The truth, of course, is that, as the Soil Association says, these trials were always an accident waiting to happen, and this latest incident is not the first of its kind. It is, however, one to take very seriously, because the unauthorised variety of oil seed rape that has been grown contains an extra gene, which makes it resistant to antibiotics. There are serious concerns about the use of such antibiotic-resistant genes because of how they may alter the effectiveness of antibiotic medicines in treating illness in humans and animals.
What is still more depressing about this episode is the Government's reaction to it. The Government, as was at first mooted, should have imposed an an immediate moratorium on all GM crop trials to allow time for a thorough investigation into the problem and an opportunity to review whether other trials had been similarly contaminated. As importantly, it would have also reassured an anxious public that ministers were taking their concerns seriously. Yet the minister responsible, Elliot Morley, has set his face against a pause in the research and contented himself with an investigation and a statement that he is "very annoyed" with the lapse in quality control at Aventis Crop Science, the company responsible. That is complacent.
But the manifest problems involved in open-air crop trials do not mean that all research into genetically modified food or other organisms is equally dangerous.
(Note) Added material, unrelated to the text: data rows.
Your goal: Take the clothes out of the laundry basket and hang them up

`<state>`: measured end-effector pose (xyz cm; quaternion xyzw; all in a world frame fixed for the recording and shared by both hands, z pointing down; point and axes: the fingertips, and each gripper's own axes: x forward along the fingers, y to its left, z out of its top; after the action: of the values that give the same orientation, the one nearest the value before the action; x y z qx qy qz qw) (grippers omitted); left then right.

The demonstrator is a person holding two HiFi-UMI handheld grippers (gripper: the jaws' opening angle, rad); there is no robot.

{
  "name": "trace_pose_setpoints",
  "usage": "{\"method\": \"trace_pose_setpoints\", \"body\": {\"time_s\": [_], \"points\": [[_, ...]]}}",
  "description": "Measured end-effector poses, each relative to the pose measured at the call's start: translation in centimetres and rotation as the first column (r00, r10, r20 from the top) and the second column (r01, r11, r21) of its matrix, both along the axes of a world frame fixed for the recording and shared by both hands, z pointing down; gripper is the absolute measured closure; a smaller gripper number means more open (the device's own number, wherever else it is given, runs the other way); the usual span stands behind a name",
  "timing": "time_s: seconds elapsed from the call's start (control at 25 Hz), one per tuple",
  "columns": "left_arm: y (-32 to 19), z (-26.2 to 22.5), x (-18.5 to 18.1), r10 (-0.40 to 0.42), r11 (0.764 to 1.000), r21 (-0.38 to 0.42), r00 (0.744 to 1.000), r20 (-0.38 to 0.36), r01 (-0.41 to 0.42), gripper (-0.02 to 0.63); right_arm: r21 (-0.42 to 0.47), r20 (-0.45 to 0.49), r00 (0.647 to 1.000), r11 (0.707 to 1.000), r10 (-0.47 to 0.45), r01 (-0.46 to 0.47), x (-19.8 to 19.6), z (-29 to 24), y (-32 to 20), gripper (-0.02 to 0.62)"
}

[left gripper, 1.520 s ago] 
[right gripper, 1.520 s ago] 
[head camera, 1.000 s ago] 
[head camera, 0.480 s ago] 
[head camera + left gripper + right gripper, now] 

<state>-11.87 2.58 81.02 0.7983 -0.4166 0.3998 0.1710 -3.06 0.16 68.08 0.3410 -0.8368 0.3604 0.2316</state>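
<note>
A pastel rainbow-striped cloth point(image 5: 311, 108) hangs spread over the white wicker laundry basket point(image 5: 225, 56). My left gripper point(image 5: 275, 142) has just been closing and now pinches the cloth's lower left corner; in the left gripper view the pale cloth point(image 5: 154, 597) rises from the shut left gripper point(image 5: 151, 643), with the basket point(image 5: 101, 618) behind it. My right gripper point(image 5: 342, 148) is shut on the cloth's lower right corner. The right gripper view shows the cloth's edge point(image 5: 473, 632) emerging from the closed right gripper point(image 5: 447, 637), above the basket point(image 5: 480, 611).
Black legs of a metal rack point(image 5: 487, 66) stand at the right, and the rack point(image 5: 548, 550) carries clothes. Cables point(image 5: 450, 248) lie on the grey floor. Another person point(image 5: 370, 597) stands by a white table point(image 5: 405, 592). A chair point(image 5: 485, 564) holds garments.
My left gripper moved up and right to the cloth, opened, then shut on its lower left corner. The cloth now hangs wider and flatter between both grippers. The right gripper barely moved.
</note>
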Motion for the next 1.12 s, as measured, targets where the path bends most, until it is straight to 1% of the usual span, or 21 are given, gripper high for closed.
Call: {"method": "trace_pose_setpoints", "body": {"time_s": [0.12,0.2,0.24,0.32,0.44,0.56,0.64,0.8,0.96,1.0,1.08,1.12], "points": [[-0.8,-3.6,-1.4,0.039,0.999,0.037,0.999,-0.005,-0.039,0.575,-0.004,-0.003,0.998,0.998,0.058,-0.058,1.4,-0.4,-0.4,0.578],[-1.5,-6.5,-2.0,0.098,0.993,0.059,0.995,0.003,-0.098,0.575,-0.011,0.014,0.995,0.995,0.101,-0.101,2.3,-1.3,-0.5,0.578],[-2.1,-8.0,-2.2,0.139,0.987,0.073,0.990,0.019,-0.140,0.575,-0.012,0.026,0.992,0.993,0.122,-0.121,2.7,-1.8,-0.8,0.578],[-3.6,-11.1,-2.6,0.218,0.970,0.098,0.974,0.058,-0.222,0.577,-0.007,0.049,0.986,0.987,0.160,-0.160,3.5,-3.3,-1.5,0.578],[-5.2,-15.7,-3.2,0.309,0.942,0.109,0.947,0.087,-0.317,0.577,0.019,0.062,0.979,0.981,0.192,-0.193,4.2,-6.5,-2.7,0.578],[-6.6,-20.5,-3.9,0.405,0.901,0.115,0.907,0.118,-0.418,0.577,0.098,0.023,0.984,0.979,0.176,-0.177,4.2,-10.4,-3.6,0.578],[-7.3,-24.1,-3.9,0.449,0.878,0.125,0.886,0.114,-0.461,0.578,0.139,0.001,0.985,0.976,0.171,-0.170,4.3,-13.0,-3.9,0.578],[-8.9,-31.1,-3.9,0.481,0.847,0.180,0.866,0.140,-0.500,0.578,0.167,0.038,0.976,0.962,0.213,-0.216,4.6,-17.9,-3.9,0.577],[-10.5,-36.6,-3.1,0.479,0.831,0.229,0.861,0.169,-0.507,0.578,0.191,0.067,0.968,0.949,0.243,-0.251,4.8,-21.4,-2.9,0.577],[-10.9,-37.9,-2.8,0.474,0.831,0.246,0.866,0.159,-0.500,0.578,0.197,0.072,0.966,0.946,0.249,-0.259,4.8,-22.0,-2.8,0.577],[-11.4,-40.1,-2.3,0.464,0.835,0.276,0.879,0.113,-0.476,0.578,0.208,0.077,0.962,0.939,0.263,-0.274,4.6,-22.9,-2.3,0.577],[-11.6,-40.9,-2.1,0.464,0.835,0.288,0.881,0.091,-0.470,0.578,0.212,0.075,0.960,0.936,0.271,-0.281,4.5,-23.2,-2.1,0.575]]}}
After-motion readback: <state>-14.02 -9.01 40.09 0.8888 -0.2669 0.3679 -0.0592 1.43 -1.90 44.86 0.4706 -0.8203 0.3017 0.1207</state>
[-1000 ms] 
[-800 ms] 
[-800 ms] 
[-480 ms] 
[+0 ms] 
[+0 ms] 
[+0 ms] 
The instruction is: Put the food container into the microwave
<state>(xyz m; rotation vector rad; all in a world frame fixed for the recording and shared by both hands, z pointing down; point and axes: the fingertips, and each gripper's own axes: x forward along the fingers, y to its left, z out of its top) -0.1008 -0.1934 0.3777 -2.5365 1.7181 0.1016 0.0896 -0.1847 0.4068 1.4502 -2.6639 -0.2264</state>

Indeed, quite the reverse; only last week this newspaper reported on the tremendous potential of RNA intervention. RNA - a close cousin of DNA, the molecule of inheritance - can switch off genes and may, in time, revolutionise the treatment of cancer.
So we need not live in fear of all advanced research in this field, even though it can produce some bizarre achievements, such as fluorescent monkeys, to take one recent example. By the same token, neither should we necessarily live in fear of genetically modified food. We should be ready to look at its risks and its benefits as dispassionately as possible. In doing so, we should try to avoid the sort of emotionally charged language that so often accompanies any debate on the subject - those who call it "Frankenfood" hardly advance the cause of public understanding of science.
It is probable that some GM varieties will result in higher-yielding, more hardy versions of, say, maize and rice that will help to feed the poorest of the world. In one sense it is nothing new; we have been improving crops and farm animals through cross-fertilisation, hybridisation, domestication and selective breeding for many centuries. But genetic manipulation is qualitatively different, as it involves doing something that is virtually impossible in nature, and therein lies the legitimate concern about field trials.
As with nuclear power, the benefits of GM food could be immense, but the risks seem unacceptably high. Forty years ago the scientific consensus was that atomic energy was completely safe and that it would deliver limitless, free electricity, both claims that we now know to have been over-optimistic, to put it mildly. With accidents and mishaps attending so many GM trials, there is little to convince a sceptical public to embrace this particular technological leap forward.